Ansiedad (II)
“La necesidad de prestar un servicio de entrega rápido a los clientes ha hecho que gran número de empresas internacionales se instalen en países como Holanda, Panamá o Singapur, que son auténticas plataformas logísticas”. Pues Maastricht no estará dentro de los corredores logísticos de Holanda ya que no me ha llegado aún Harry Potter. Necesito el maldito libro. Ya pienso en conspiraciones y movidas similares (el hecho de que mi bici se haya pinchado dos veces en tres semanas también me lleva a la conclusión de que alguien me está saboteando). Veremos.
Al menos sí me llegó V. Cuanta grandeza. No entiendo como no han repuesto esta serie en televisión. Llevaba años intentando conseguirla, me dejaron la mayoría en Budapest, pero faltaba el final, y al grabármelo el informático hizo una locura de esas que sólo entienden ellos y claro, me quedé sin serie. Así que la pedí. Es la vida. Cualquier freak de los efectos especiales - esos que creen que un bodrio como La amenaza Fantasma es algo digno y que llaman ciencia-ficción a una basura como Matrix – dirán que es cutre, que está trasnochada, pero a mi gusto ha envejecido con dignidad, comparado con otras cosas de los 80 (¿Recordáis a Europe, David Hasselhoff o Falco?). La estética nazi (los uniformes rockean), Michael Ironside (uno de los duros más duros de la historia del cine), el morbo que tiene la ambiciosa Diana (pensar que es una lagartija)… En resumen, después de tantos años, estuvo a la altura de mis expectativas. El hecho de que se noten los efectos especiales hace que la serie sea aun más entrañable.
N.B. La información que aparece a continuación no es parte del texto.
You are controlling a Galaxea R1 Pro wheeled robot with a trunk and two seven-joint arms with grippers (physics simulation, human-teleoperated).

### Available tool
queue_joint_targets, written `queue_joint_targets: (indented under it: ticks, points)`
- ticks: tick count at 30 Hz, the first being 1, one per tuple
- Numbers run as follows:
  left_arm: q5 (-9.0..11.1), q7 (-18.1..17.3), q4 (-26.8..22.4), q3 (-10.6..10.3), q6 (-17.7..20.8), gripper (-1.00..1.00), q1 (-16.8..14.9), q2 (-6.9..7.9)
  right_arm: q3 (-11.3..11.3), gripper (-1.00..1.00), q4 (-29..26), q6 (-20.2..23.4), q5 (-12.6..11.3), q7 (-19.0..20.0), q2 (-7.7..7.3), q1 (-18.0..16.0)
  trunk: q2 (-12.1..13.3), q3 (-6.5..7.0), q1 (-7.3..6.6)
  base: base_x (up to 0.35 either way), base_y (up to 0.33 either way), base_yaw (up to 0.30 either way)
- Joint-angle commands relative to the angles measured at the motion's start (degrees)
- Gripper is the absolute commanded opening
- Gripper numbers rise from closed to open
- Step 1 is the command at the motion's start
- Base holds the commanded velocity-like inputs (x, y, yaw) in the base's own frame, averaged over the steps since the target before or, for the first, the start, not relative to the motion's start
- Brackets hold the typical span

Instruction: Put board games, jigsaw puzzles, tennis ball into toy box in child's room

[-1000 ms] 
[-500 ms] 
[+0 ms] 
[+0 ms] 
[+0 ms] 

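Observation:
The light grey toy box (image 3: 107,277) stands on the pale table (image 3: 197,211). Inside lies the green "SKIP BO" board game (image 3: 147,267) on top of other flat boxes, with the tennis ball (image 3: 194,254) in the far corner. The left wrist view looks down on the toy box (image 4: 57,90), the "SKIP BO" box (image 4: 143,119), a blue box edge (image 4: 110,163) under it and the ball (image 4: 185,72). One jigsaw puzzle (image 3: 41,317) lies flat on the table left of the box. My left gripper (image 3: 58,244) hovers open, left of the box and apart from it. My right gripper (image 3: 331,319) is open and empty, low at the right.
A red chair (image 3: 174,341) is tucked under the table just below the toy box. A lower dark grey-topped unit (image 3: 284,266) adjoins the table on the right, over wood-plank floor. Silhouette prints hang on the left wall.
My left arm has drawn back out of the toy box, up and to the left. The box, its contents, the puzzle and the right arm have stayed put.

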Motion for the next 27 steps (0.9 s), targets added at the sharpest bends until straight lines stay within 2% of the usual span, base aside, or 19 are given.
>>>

Bueno, la verdad que a mi me sigue impresionando mucho más El Imperio Contraataca o Blade Runner que cualquier bazofia actual, por mucho efectismo que añadan por ordenador. En fin, comprad V, merece la pena. Además me ayudó a pasar el mono de Harry Potter.
Ayer saque unas cuantas fotos de Maastricht para el blog. También hice un reportaje fotográfico a ese milagro de la ingeniería del periodo de entreguerras que es mi bici. Pero soy tan imbecil que creo me deje el cable USB en España la ultima vez que estuve, así que de momento no vais a conocer a la reina del asfalto.
A ver si escribo algo en inglés, lo tengo más olvidado al pobre blog. Al menos ahí si subí unas fotillos, aunque de Bruselas. En fin, groetjes.